[EXERCISE BRIEF] Give back every line of the material below that has the string "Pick".

[MATERIAL PROVIDED]
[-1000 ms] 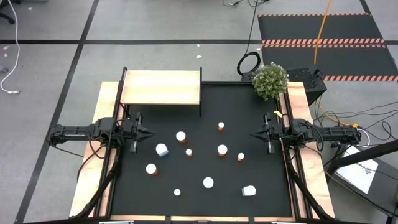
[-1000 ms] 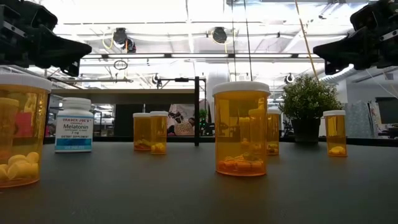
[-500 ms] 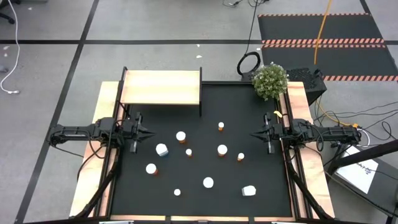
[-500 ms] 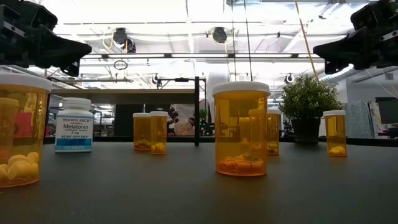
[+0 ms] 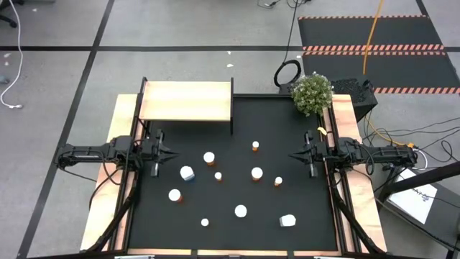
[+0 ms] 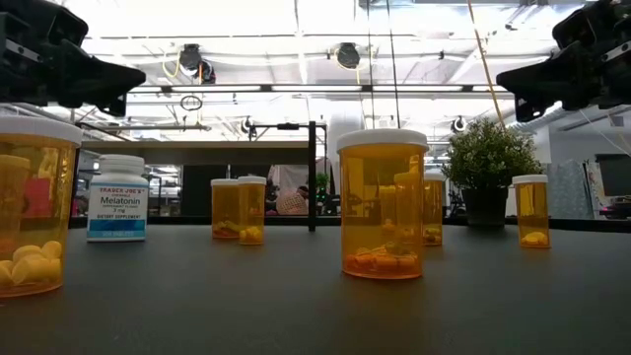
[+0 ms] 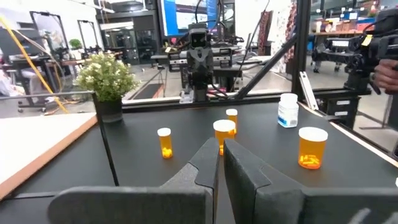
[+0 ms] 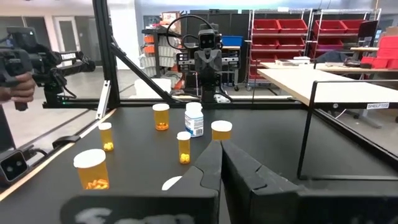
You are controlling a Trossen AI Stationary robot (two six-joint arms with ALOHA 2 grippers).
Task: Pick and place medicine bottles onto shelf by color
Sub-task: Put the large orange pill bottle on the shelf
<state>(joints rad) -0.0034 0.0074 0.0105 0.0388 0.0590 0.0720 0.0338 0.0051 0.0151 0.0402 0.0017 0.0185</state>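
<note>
Several medicine bottles stand upright on their bases, scattered over the black mat. Most are orange with white caps, such as one mid-table and a large one near the front. A white labelled bottle stands left of centre, and another white one is near the front right. The light-wood shelf stands on thin black legs at the far left. My left gripper hovers shut at the mat's left edge, pointing level toward the right. My right gripper hovers shut at the right edge, facing it.
A potted plant stands at the mat's far right corner. The shelf's black leg rises at the back of the mat. A person's hand holds a device beyond the table's near side.
</note>
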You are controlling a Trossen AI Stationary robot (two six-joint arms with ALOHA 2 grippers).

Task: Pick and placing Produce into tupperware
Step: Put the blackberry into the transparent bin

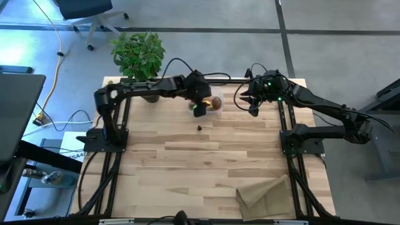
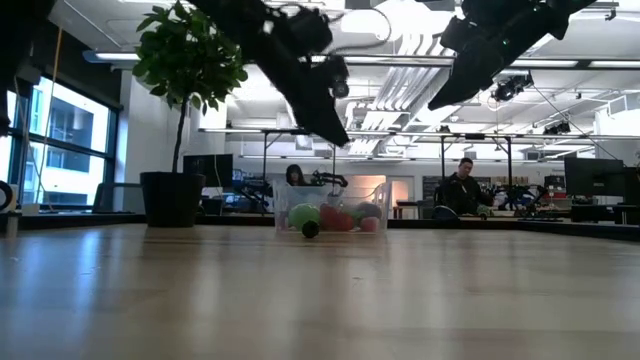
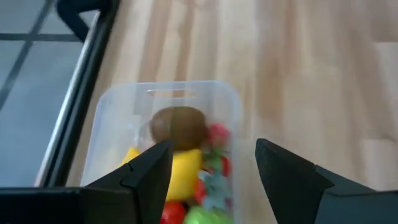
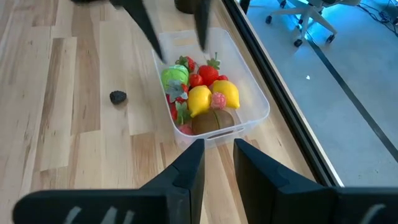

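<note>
The clear tupperware (image 4: 211, 93) stands on the table near its far edge. It holds the produce: a brown kiwi (image 3: 180, 124), two yellow lemons (image 4: 212, 96), a green lime (image 4: 174, 76) and red berries (image 4: 202, 71). A small dark berry (image 4: 117, 96) lies on the wood just in front of the tupperware. My left gripper (image 3: 211, 165) hangs open above the tupperware, slanting down, with nothing between its fingers. My right gripper (image 4: 217, 158) waits raised to the right of the tupperware, its fingers a narrow gap apart and holding nothing.
A potted plant (image 1: 139, 55) stands at the far left corner. A tan paper bag (image 1: 265, 195) lies flat at the near right. The black frame rails (image 1: 119, 156) run along both sides, with bare wood across the middle of the table.
</note>
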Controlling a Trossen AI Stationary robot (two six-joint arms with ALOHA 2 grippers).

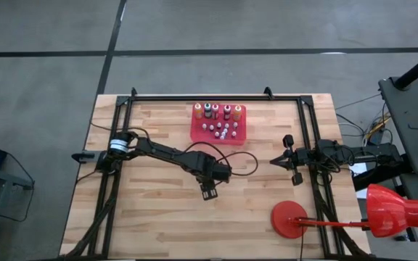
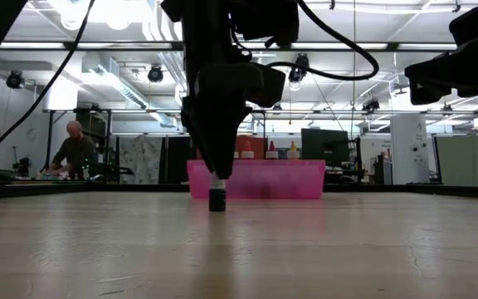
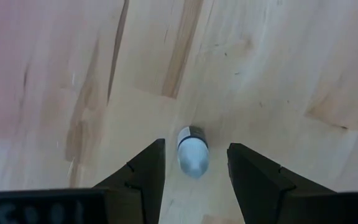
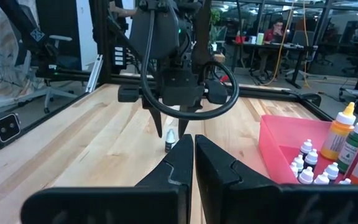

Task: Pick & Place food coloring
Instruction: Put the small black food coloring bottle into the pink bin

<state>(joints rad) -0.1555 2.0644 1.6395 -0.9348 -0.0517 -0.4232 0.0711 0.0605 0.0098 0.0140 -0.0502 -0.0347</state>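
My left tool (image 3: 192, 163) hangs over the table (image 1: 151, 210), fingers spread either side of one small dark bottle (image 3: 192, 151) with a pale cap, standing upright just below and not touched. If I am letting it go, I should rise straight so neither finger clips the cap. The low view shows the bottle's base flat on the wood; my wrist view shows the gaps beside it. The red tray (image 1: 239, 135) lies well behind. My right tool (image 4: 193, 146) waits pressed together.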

[OUTPUT]
Task: Pick and place medicine bottles onto shelf by color
Task: Pick and placing Produce into tupperware
Task: Pick & Place food coloring

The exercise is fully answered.